_Problem details_: Once the line containing "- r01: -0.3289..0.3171" is found in the entries below, restate it and each following line word for word, stopping after the line containing "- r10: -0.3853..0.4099".

[Records from a collection]
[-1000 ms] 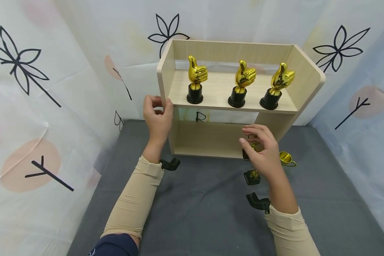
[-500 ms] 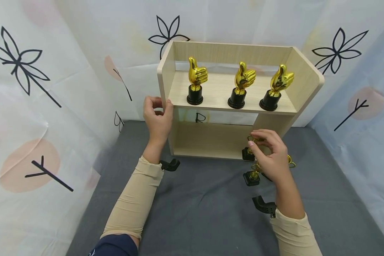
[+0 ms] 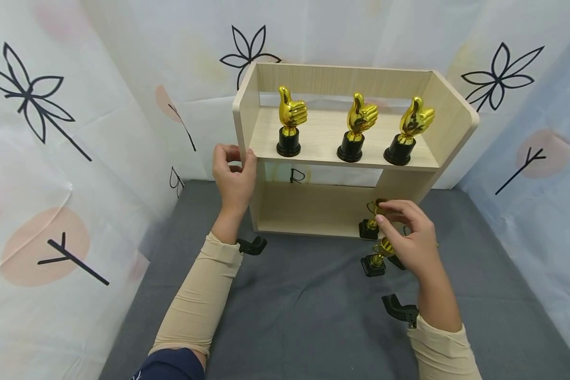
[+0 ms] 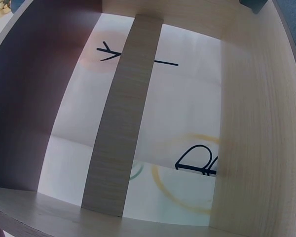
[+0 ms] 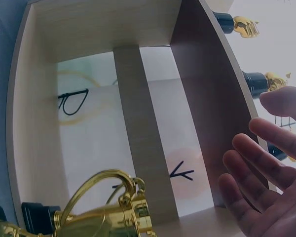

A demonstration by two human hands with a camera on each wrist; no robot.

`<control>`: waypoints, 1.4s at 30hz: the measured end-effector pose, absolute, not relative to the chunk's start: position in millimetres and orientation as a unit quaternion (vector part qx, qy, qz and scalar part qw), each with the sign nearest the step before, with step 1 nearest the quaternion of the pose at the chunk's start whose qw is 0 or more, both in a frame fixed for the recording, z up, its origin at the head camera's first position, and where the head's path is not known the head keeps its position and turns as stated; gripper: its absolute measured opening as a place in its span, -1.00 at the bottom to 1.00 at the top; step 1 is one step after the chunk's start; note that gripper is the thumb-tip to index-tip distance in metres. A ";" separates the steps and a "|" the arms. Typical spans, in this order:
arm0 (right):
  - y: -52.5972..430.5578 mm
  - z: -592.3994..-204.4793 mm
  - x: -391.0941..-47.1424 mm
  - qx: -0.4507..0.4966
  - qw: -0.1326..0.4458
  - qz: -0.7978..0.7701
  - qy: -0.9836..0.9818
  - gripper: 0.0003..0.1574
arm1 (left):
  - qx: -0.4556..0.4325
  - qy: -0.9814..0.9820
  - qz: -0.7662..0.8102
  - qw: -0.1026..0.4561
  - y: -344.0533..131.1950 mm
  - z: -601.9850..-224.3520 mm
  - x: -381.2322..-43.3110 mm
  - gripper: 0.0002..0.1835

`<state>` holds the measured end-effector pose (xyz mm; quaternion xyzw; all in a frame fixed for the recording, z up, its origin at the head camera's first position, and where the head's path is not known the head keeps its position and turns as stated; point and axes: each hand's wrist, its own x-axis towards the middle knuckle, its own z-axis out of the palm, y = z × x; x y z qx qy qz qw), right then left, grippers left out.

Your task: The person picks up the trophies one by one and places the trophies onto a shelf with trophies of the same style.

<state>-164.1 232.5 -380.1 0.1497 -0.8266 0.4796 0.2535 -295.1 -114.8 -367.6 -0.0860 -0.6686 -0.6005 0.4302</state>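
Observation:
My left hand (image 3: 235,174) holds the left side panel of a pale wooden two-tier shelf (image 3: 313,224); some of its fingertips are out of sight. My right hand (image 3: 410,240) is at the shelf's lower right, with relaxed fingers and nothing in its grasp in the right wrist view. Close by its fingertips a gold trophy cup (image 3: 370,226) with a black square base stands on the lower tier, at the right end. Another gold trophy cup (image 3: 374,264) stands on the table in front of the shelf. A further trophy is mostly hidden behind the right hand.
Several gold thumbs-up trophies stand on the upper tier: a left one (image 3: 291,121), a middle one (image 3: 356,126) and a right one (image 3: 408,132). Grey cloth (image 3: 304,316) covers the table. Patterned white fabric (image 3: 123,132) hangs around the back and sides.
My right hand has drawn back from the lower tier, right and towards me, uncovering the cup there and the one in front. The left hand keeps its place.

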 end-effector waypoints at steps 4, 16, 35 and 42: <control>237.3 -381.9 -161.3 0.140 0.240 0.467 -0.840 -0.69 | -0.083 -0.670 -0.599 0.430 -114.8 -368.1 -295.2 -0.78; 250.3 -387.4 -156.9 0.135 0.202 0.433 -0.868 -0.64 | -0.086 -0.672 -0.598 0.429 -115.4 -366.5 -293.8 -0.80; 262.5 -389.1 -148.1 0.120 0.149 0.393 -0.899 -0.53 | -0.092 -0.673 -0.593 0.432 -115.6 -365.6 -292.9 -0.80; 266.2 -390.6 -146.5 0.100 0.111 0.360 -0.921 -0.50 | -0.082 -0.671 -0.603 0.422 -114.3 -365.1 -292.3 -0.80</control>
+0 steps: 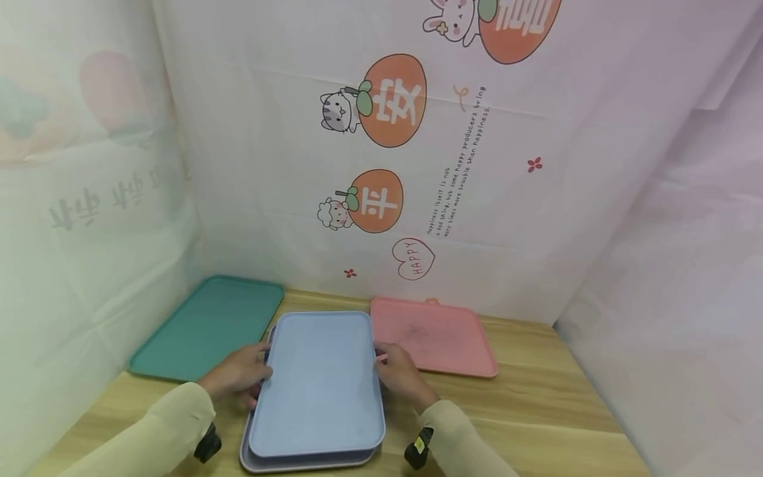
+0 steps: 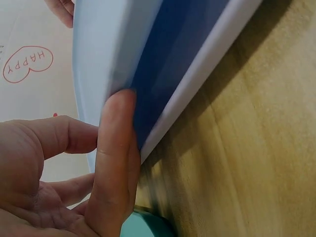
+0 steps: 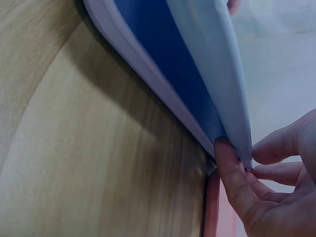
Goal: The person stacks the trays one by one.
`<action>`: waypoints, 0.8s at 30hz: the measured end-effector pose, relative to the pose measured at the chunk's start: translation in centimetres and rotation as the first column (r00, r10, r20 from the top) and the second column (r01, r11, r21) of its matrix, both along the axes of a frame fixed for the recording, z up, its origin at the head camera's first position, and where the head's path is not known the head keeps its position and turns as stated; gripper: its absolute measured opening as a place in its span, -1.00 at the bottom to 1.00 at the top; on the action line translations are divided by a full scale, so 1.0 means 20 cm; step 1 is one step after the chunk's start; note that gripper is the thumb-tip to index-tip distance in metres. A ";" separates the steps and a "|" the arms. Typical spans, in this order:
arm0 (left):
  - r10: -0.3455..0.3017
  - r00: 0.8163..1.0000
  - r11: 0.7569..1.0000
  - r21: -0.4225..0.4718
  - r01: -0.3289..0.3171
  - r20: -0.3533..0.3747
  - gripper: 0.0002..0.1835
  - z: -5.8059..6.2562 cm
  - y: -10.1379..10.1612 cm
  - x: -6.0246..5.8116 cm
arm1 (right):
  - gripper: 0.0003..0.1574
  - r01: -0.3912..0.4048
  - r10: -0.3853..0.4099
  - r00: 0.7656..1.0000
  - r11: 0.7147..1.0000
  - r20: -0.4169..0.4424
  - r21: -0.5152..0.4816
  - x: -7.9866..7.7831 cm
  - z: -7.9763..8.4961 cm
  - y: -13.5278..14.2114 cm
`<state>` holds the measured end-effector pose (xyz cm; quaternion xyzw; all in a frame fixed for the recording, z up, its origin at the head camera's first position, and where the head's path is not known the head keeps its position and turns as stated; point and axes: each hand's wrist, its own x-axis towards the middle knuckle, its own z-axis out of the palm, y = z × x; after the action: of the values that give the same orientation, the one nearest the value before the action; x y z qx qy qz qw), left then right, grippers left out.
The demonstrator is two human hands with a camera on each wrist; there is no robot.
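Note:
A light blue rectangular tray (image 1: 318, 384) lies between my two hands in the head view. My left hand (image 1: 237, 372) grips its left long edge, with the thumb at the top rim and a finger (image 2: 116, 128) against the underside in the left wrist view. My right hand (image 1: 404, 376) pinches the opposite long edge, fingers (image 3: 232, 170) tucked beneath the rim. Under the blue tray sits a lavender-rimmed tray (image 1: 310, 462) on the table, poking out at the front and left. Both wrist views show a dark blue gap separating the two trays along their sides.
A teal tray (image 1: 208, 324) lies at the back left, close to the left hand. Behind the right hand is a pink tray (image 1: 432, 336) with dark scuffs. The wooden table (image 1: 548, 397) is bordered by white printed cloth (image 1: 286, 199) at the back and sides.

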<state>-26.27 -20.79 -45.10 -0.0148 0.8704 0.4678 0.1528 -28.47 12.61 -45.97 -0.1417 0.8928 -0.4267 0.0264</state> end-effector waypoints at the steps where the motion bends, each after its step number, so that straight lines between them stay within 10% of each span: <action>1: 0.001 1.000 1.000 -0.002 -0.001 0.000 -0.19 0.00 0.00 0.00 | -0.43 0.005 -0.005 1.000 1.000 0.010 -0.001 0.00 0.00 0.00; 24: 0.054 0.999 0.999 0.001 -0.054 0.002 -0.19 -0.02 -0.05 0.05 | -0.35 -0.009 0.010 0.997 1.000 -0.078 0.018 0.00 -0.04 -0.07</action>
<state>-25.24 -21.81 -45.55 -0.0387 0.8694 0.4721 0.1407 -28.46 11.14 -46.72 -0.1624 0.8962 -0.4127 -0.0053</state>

_Solution for this task_:
  - r01: -0.3289..0.3171
  - r20: -0.3533..0.3747
  - gripper: 0.0002..0.1835
  - z: -5.8059..6.2562 cm
  - y: -10.1379..10.1612 cm
  - x: -6.0246..5.8116 cm
arm1 (right):
  - gripper: 0.0003..0.1574
  - r01: -0.3912..0.4048
  - r10: -0.3853..0.4099

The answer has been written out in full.